Thoughtful and beautiful Ona (Rooney Mara), who is pregnant as a result of her attack, imagines a society where women learn and participate in the decisions that shape society; She shines with serenity and idealism. Auje’s mother Mariche (Jesse Buckley) has drawn almost everyone in as a fierce fighter who is plagued by unspoken insecurities. Salomé (Claire Foy), who has already shown the courage to defy male rules and seek medical treatment for her sick child outside the colony, shows an anger less conflicting than Mariche, while Foy reinforces the maternal instincts of the person and the conscience of the injustice. Energy.

Teenager Mejal (Michelle McLeod) suffers from panic attacks and starts smoking after the attack. The two oldest women in the group, Agatha and Greta, are figures of fragile wisdom, played to perfection by Judith Ivey and Sheila McCarthy, respectively. The anger of women towards men is the awakening of an unspoken and aroused resentment; Children are another matter, and with just a few photos of their young faces, Paul asks us to consider how innocent children are raised by men who oppress and sometimes abuse women.

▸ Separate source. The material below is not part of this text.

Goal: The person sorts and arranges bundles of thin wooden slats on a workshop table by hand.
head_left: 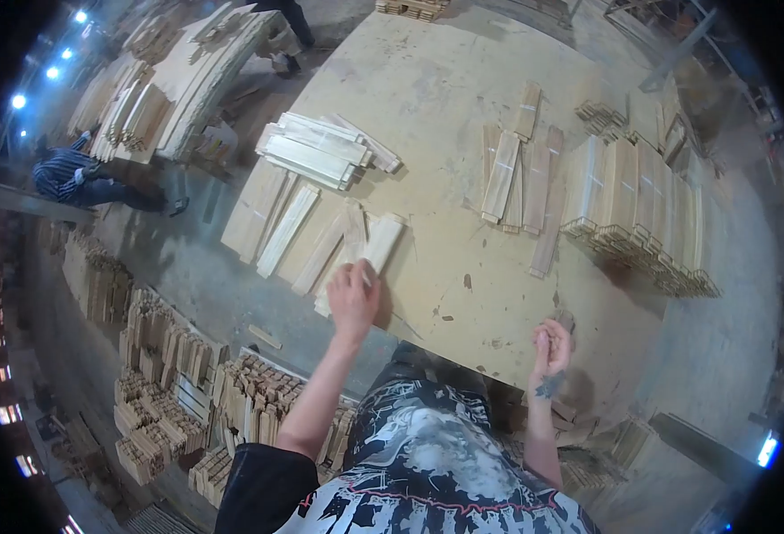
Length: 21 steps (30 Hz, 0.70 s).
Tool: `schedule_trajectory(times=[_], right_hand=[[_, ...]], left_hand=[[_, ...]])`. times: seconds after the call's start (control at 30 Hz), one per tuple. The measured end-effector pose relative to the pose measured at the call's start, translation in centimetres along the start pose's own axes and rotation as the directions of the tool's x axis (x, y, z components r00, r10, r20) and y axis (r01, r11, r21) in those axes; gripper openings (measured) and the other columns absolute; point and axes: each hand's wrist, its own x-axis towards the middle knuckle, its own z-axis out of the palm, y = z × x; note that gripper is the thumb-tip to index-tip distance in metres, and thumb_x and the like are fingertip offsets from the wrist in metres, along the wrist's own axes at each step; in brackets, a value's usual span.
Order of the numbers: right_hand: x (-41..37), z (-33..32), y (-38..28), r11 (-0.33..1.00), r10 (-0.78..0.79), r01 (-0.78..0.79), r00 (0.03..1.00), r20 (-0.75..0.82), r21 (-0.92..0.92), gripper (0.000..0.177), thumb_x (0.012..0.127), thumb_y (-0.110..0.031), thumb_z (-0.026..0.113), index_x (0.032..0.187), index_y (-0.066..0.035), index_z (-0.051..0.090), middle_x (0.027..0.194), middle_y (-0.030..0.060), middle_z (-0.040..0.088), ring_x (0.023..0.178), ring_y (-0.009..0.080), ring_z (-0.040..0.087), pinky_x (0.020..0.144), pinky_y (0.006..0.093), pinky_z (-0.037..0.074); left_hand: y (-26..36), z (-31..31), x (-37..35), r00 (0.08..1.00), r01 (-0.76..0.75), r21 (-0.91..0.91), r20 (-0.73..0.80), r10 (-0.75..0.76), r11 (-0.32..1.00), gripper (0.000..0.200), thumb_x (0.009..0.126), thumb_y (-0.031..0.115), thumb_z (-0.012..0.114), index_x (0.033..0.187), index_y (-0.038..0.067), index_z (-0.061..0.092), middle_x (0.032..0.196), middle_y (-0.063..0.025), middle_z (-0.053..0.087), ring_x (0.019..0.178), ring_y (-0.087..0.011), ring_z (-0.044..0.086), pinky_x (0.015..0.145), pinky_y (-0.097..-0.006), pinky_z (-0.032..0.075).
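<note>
My left hand (354, 295) lies over a pale wooden slat (383, 238) near the table's front edge, its fingers closed around the slat's middle. Browner slats (323, 254) lie just left of it. To the right, over the bare tabletop, my right hand (552, 349) is raised with its fingers curled together. A small greyish thing shows at those fingertips, too small to name. Further back on the left is a pile of pale slats (312, 147). Several loose slats (501, 178) lie at the table's right middle.
Banded bundles of slats (637, 200) stand on the right of the large table (436, 303). Stacked wood (165, 356) fills the floor at lower left. A person in a striped top (58, 173) is at the far left, beside another loaded table (201, 76).
</note>
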Motion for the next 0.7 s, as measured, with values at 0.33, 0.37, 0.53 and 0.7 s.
schedule_trajectory(times=[0.33,0.37,0.53,0.7], right_hand=[[-2.1,9.6,4.0,0.943,0.182,-0.094,0.949,0.257,-0.319,0.050,0.091,-0.020,0.071,0.136,-0.006,0.055,0.124,0.0171,0.064,0.104,0.0272,0.066,0.088,0.0395,0.054],[-2.0,11.0,3.1,0.897,0.140,-0.010,0.955,0.262,-0.442,0.058,0.089,-0.023,0.072,0.141,-0.008,0.050,0.127,0.0185,0.062,0.107,0.0305,0.066,0.089,0.0428,0.054],[-1.5,15.5,1.8,0.696,0.130,0.142,0.939,0.317,-0.704,0.095,0.083,-0.038,0.075,0.158,-0.015,0.022,0.140,0.0223,0.053,0.121,0.0411,0.060,0.093,0.0571,0.051],[-1.7,13.1,2.5,0.674,0.185,0.110,0.932,0.311,-0.731,0.098,0.079,-0.046,0.077,0.157,-0.016,0.025,0.137,0.0214,0.058,0.114,0.0404,0.065,0.090,0.0553,0.053]], left_hand=[[0.5,0.0,2.0,0.988,0.105,-0.028,0.116,-0.101,0.994,0.067,0.082,0.037,0.079,0.135,0.005,0.054,0.107,-0.0161,0.063,0.096,-0.0338,0.063,0.079,-0.0441,0.047],[0.5,0.0,2.6,0.985,0.115,-0.028,0.134,-0.111,0.993,0.069,0.082,0.038,0.078,0.137,0.005,0.053,0.107,-0.0163,0.063,0.096,-0.0335,0.063,0.079,-0.0443,0.048],[2.7,1.2,3.0,0.966,0.016,0.018,0.257,-0.021,1.000,0.084,0.078,0.038,0.079,0.147,0.006,0.043,0.108,-0.0175,0.062,0.091,-0.0336,0.065,0.081,-0.0465,0.048],[4.3,1.4,0.5,0.911,-0.065,-0.076,0.403,0.090,0.995,0.085,0.081,0.034,0.077,0.150,0.003,0.038,0.106,-0.0182,0.059,0.093,-0.0348,0.063,0.081,-0.0455,0.046]])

His script gives each main character a monologue. Frances McDormand, the film’s producer, appears briefly on screen as someone who can’t imagine getting off topic; There’s an untold story in the knife scars on his cheek; How the recognition of violence by women is passed from one generation to the next is discussed elsewhere in the story.

It’s Whishaw’s August, his undying love for Ono through friendship but not romance, which figures as the film’s angst. A former colony member whose family was expelled because her mother “questioned” the patriarchal restrictions of the community, she was sometimes so overwhelmed: “If I were married, I wouldn’t be,” Ono says after she suggests. They were married – he had barely finished his sentence.

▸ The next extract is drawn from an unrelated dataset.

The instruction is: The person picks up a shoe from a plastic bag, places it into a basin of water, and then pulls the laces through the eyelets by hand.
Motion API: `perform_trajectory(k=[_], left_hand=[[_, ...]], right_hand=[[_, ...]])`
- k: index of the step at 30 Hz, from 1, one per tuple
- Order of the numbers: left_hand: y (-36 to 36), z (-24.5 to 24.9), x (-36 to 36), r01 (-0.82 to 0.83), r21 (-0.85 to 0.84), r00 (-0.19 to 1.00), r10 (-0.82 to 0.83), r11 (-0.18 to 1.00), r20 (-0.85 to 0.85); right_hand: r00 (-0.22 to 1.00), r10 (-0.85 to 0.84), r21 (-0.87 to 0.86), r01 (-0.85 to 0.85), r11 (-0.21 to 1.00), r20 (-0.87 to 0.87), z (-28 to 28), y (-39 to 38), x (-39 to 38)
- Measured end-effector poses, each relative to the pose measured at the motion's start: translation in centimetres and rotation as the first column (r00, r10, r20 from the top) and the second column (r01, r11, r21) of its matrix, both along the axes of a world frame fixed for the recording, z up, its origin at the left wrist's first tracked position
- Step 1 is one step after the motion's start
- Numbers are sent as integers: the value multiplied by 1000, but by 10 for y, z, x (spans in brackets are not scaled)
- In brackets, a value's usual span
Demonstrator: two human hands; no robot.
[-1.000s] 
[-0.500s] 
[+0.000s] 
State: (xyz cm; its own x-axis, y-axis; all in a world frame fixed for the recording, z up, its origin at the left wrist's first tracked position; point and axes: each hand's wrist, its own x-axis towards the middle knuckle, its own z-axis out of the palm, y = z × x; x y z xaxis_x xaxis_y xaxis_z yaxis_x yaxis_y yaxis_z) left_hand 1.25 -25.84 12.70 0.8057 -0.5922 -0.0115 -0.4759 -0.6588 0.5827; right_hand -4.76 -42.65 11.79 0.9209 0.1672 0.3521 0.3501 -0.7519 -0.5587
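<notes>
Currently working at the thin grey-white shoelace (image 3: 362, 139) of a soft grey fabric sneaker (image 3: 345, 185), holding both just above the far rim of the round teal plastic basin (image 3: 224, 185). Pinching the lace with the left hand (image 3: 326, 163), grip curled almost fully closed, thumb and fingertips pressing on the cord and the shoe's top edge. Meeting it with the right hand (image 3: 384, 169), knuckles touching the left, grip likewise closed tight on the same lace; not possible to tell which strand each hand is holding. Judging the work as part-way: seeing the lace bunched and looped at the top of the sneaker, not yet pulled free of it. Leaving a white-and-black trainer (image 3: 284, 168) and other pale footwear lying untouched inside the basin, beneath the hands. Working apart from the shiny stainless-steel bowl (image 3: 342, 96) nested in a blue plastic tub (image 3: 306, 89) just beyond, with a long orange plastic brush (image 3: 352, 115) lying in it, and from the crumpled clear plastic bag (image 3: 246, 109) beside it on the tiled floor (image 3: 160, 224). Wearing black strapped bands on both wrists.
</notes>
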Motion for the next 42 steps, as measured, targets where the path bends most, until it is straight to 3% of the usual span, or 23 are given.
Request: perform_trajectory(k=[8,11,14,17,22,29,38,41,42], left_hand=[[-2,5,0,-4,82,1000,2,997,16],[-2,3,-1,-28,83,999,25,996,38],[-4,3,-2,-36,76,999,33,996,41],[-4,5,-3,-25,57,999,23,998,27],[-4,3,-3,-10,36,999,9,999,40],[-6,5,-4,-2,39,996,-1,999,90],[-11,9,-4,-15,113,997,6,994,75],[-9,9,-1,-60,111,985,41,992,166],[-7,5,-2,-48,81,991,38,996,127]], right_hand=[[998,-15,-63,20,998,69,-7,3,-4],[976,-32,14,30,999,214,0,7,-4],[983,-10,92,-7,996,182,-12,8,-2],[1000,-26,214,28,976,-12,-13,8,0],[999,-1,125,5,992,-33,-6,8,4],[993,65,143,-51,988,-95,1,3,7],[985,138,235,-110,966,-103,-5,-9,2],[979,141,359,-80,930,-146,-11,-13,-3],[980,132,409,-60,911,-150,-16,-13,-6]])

The most fascinating thing about the story is that we see these women removed from marriage and domestic affairs (although the Spartan simplicity of their homes is noticeable). As they gather in this haystack, focusing on monumental questions of self-determination and self-liberation and asking essential questions, Paul’s eloquent dialogue draws on the source material and finds its own rhythm.

More important than who wants to stay and who wants to go is how the women’s interactions change each of them and how they find harmony, sometimes literally joining voices in restorative interpretations of traditional hymns. Under these conditions, “closer to thee my God” and quotations from Scripture may be a radical expression.

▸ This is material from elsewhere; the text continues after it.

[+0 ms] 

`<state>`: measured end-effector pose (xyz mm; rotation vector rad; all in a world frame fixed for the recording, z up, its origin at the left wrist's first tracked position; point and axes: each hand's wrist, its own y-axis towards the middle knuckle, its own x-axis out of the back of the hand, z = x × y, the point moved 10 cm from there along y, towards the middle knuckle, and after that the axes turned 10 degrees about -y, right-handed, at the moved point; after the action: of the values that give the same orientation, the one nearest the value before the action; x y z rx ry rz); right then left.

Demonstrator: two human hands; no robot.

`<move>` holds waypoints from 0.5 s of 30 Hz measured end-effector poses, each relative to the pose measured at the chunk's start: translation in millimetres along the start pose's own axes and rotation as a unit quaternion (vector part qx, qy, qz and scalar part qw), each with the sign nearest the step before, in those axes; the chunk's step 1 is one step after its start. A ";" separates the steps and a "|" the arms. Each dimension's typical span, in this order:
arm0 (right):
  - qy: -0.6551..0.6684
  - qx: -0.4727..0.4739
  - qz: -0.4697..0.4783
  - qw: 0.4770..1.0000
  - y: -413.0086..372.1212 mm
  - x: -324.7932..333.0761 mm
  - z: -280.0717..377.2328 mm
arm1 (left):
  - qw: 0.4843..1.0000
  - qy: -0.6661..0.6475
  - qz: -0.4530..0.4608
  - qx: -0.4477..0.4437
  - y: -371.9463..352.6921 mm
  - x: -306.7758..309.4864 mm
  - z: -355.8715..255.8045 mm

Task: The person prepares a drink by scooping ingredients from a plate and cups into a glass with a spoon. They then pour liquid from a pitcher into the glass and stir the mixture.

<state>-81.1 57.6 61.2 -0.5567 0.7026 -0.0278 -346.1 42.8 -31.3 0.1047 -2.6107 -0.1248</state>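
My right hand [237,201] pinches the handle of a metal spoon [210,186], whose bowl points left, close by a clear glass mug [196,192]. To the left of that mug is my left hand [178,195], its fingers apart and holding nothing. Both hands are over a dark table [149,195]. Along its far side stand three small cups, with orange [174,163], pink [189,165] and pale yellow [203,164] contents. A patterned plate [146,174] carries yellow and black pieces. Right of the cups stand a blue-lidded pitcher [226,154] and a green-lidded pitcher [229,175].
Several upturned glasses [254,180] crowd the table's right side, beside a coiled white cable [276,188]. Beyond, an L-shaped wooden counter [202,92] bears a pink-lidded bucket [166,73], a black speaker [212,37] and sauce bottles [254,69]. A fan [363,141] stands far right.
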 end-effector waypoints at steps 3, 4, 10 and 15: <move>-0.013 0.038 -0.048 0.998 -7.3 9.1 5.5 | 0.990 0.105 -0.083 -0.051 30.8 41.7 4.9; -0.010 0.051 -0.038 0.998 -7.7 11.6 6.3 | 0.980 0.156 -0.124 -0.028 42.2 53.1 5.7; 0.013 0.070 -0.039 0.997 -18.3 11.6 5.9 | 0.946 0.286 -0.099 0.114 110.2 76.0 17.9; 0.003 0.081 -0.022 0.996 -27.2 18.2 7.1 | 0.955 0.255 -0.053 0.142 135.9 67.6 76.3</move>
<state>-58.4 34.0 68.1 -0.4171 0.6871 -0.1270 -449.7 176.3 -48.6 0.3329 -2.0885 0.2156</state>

Throughout the film there is a score by Hildur Guadadottir (jester, Chernobyl) is a masterful blend of tradition and a sense of longing, and the inclusion of the Monkees’ “Daydream Believer” enriches the sequence starring the narrator, which is beautiful pop surrealism.

The Montpellier camera follows the colony girls as they roam the fields with a lyrical, childlike abandon. He captures the inner light of women, and he and Polly frame the women’s interactions with formal compositions that give them something historic and enduring. The world beyond them, seen through a haystack, is an impressionistic blur. What else could there be for people who were never allowed to see a map?